#### EXERCISE INSTRUCTIONS
Nothing is needed except the lines below that run from the one with "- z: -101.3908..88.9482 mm" through the one with "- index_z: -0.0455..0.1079", repeated exactly.
### DATA
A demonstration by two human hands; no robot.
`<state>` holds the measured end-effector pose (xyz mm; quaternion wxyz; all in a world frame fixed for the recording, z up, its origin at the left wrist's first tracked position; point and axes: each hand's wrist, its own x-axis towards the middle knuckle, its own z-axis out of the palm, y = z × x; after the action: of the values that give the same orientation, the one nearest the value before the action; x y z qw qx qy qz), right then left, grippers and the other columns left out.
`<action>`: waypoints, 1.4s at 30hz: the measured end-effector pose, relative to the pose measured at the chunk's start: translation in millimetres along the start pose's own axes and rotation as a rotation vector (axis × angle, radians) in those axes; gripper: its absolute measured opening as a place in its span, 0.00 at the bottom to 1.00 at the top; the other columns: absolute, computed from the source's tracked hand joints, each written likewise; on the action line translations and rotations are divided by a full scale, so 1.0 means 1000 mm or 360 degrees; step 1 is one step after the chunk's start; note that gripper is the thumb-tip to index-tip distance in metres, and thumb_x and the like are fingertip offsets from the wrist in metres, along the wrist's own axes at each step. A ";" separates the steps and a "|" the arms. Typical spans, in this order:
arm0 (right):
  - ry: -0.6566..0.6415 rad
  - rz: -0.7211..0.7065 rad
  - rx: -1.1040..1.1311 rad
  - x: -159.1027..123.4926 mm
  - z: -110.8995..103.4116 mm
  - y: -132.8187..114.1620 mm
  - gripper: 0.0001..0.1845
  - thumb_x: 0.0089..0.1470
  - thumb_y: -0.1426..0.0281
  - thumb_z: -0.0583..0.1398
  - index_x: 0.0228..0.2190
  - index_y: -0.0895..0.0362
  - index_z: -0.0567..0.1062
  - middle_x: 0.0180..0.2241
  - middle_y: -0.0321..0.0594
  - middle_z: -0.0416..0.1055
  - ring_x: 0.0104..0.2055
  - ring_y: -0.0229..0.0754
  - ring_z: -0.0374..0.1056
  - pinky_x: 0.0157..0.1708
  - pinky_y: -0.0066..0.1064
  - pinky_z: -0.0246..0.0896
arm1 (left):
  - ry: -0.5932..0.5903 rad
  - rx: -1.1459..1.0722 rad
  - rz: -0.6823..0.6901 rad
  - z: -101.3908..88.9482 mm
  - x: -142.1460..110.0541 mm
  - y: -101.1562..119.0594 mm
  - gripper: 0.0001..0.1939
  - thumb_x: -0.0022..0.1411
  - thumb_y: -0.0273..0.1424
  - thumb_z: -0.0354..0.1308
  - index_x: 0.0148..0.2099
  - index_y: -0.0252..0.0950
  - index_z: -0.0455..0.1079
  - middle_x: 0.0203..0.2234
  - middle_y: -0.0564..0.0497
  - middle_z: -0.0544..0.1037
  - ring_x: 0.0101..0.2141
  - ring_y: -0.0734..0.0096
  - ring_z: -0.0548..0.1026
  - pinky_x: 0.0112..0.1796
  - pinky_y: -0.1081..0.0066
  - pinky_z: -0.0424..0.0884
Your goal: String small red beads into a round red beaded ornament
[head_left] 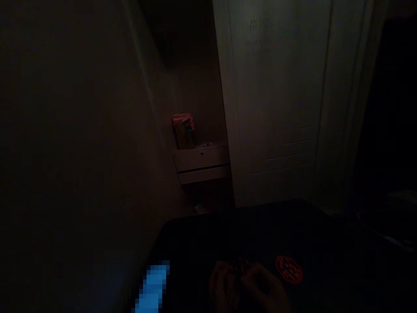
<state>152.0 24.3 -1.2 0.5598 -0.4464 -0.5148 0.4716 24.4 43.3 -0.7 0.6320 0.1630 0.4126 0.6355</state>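
The picture is very dark. My left hand [223, 283] is low in the middle, its fingers curled inward. Close on its right, my right hand [266, 287] is closed, thumb and fingertips together in what looks like a pinch. A few small red bits [243, 264] show at the fingertips between both hands; I cannot make out what they belong to. To the right of my right hand lies a flat round red piece [289, 270] with a pale pattern inside its rim, apart from the hand. Both hands are over a dark surface [260, 230].
A glowing blue, pixelated rectangle [151, 288] is at the lower left. Behind the dark surface stand a pale wardrobe door [276, 100] and a drawer unit [202, 161]. A red-and-white striped bag [183, 118] and a greenish bottle-like thing [189, 137] sit on the drawers.
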 end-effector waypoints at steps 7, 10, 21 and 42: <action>0.0030 -0.0014 -0.0010 0.002 0.001 -0.002 0.21 0.47 0.50 0.69 0.24 0.55 0.76 0.23 0.36 0.72 0.29 0.43 0.68 0.31 0.31 0.64 | -0.0140 0.0042 0.0045 -0.003 0.003 -0.001 0.21 0.43 0.44 0.73 0.27 0.39 0.66 0.09 0.64 0.56 0.09 0.83 0.53 0.13 0.79 0.46; 0.0044 -0.0026 -0.0024 0.002 0.001 -0.001 0.21 0.45 0.50 0.69 0.24 0.55 0.76 0.23 0.36 0.72 0.29 0.43 0.68 0.31 0.31 0.65 | -0.0142 0.0044 0.0058 -0.002 0.003 -0.001 0.22 0.43 0.45 0.73 0.26 0.39 0.65 0.08 0.65 0.56 0.09 0.84 0.52 0.13 0.79 0.45; 0.0031 -0.0007 0.0010 -0.001 0.002 -0.005 0.20 0.51 0.50 0.66 0.29 0.55 0.78 0.28 0.38 0.76 0.33 0.45 0.72 0.34 0.29 0.67 | -0.0178 0.0062 0.0029 0.008 -0.004 0.007 0.29 0.31 0.53 0.75 0.22 0.37 0.66 0.05 0.64 0.56 0.08 0.86 0.49 0.11 0.80 0.45; 0.0122 0.0011 0.0056 0.000 0.000 -0.006 0.21 0.51 0.49 0.66 0.37 0.53 0.82 0.39 0.44 0.81 0.44 0.53 0.76 0.42 0.35 0.72 | -0.0222 0.0009 0.0057 0.010 -0.003 0.005 0.31 0.28 0.54 0.75 0.20 0.36 0.67 0.04 0.62 0.57 0.07 0.85 0.51 0.10 0.80 0.47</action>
<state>152.5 22.9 4.8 0.5853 -0.4559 -0.4831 0.4650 28.2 44.5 10.0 0.6472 0.2162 0.3664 0.6326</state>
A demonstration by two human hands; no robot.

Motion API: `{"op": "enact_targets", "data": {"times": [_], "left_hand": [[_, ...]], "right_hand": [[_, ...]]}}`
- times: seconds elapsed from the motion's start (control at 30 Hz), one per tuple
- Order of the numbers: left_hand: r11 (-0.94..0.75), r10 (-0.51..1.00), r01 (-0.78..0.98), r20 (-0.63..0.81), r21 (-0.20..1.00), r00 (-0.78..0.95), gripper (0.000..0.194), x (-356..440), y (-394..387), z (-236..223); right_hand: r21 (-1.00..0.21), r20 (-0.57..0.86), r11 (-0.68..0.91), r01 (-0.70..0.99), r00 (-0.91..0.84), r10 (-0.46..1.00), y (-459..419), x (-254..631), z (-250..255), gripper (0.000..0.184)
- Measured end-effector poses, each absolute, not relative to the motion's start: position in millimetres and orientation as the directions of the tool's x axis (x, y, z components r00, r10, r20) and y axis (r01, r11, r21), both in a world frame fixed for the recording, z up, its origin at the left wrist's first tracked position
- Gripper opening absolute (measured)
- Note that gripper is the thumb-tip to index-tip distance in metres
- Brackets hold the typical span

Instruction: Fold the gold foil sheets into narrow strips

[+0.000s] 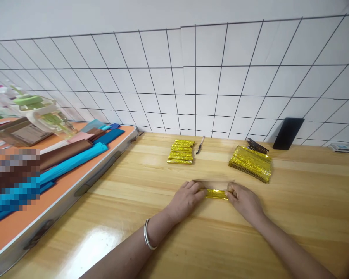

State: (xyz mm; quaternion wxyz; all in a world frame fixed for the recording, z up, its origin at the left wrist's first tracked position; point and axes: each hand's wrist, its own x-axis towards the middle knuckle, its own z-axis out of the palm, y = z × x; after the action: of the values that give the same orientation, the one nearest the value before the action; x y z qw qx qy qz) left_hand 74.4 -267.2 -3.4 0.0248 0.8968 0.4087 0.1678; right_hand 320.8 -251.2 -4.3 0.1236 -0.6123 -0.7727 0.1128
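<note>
A sheet of gold foil paper (217, 193) lies between my hands, its near edge folded into a shiny gold strip and its dull brownish far part behind. My left hand (189, 197) pinches the left end of it, and my right hand (244, 199) grips the right end. Beyond my left hand sits a row of folded gold foil strips (180, 152). Past my right hand is a stack of flat gold foil sheets (251, 162).
A black clip (257, 146) touches the stack's back. A pen (200, 145) lies beside the folded strips. A dark phone (288, 133) leans on the tiled wall. At left, an orange-topped surface (64, 180) holds fabric rolls (84, 157), a cardboard box (29, 131) and a green-lidded bottle (43, 112).
</note>
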Motion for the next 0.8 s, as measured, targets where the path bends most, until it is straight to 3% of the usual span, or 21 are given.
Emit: {"op": "enact_targets", "data": {"times": [0.13,0.4,0.7,0.8], "left_hand": [[-0.783,0.621,0.584,0.262,0.213,0.739,0.03,72,-263,-4],[-0.814,0.58,0.54,0.258,0.212,0.773,0.031,72,-264,-4],[-0.719,0.694,0.666,0.178,0.196,0.697,0.033,83,-282,5],[-0.679,0.734,0.709,0.143,0.19,0.664,0.042,87,-288,8]], "right_hand": [[-0.342,0.057,0.219,0.914,-0.212,0.976,-251,321,-3,0.015],[-0.355,0.045,0.202,0.913,-0.199,0.979,-250,323,-4,0.018],[-0.347,0.063,0.211,0.914,-0.202,0.977,-249,324,-7,0.016],[-0.354,0.064,0.213,0.91,-0.204,0.977,-249,324,-8,0.016]]}}
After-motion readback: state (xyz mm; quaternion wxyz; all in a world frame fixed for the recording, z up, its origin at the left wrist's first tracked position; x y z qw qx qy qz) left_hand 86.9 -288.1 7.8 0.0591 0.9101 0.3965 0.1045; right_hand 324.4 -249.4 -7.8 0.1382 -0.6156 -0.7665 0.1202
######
#### ANSWER SECTION
  - z: -101.3908..88.9482 mm
  - x: -142.1460..110.0541 mm
  - y: -101.1562..119.0594 mm
  - gripper: 0.0001..0.1939
  - thumb_x: -0.0022..0.1411
  - thumb_y: -0.0273..0.1424
  - thumb_z: -0.0354..0.1308
  - index_x: 0.0148..0.2099
  - index_y: -0.0252..0.0950
  - index_z: -0.0455..0.1079

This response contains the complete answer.